**Problem description:** After locating the line with "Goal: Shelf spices" in the data that follows, return it and every later line exactly, up to and including the line with "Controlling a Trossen".
Start of Data to process
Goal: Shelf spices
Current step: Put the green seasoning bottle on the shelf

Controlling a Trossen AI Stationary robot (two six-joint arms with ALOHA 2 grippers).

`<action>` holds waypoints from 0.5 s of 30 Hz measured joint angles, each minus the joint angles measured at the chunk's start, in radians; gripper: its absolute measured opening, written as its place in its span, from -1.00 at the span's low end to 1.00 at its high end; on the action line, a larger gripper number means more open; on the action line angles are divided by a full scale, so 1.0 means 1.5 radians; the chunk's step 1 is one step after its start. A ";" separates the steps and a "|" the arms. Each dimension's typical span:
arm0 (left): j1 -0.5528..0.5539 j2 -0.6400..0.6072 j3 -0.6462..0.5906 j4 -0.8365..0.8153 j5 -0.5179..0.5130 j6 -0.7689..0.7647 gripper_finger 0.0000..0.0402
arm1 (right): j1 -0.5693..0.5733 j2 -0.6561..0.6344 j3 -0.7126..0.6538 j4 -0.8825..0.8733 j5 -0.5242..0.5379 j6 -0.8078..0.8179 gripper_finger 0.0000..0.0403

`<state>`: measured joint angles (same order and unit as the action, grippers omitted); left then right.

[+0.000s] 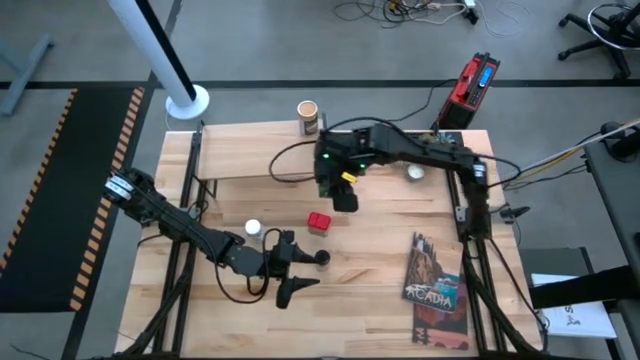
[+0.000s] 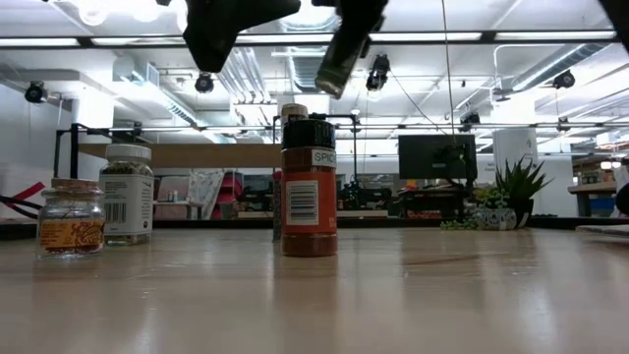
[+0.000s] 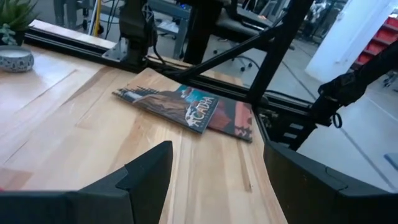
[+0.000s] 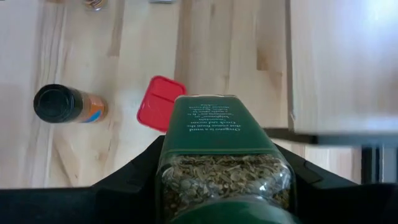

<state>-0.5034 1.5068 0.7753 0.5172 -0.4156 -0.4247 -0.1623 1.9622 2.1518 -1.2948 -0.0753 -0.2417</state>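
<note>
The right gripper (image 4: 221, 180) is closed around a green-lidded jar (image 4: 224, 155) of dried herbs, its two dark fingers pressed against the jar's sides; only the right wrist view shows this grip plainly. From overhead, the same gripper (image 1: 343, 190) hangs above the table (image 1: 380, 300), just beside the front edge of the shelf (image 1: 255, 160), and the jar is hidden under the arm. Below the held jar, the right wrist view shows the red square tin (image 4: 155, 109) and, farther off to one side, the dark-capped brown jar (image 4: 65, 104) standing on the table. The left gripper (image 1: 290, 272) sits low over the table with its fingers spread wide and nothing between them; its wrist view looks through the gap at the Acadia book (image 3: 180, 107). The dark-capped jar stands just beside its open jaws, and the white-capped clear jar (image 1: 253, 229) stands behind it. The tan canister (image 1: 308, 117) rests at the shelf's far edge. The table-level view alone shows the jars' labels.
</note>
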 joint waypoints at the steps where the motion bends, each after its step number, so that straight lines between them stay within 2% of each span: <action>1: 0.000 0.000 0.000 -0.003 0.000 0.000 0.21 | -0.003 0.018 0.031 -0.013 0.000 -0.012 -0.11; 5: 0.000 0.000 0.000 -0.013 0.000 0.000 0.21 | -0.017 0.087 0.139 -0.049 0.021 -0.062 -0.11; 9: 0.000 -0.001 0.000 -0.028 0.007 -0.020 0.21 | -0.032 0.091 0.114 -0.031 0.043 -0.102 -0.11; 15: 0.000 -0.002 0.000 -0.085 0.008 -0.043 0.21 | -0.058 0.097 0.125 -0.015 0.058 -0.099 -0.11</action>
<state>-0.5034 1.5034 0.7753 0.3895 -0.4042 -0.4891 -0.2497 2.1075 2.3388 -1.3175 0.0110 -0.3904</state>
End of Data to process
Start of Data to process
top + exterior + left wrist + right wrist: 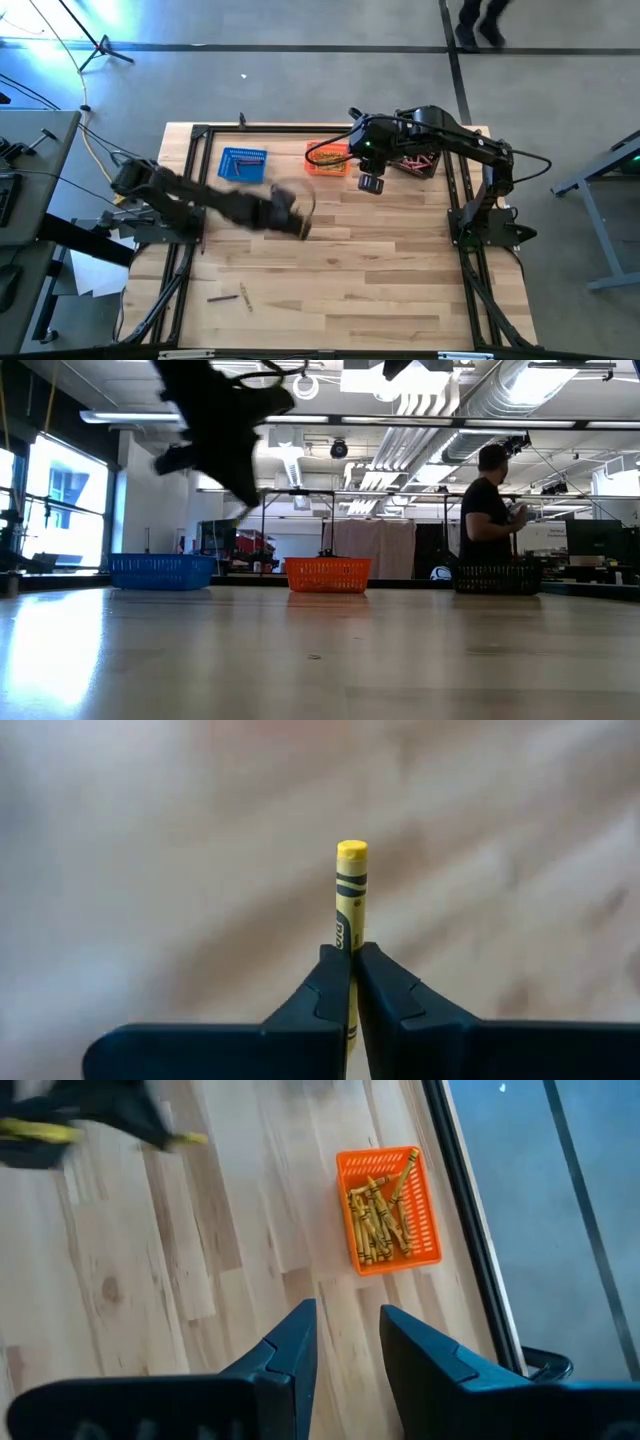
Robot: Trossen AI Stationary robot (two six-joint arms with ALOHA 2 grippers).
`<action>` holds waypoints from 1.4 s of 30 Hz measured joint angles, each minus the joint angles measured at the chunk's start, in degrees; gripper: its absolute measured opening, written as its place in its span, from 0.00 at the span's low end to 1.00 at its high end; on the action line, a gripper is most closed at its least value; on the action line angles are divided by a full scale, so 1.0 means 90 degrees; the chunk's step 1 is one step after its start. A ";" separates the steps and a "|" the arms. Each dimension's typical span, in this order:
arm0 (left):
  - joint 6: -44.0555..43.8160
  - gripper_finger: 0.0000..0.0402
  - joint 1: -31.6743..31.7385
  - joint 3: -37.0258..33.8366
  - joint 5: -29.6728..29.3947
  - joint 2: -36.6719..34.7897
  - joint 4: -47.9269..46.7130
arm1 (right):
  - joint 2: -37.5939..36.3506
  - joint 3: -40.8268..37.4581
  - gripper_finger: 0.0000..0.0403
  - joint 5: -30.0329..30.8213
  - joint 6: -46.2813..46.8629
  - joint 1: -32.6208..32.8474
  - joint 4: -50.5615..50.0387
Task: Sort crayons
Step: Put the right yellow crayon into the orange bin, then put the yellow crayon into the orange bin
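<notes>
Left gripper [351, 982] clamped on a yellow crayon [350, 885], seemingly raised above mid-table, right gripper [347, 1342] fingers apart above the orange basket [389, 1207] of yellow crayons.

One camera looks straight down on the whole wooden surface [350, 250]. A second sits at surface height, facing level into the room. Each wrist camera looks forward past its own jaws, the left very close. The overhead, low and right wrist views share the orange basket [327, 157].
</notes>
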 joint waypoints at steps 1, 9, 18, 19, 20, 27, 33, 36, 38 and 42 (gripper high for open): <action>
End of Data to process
**Task solution:**
Goal: Shelf spices
Current step: Put the green seasoning bottle on the shelf

Controlling a Trossen AI Stationary robot (two six-joint arms with ALOHA 2 grippers).

Nothing more is needed for this answer.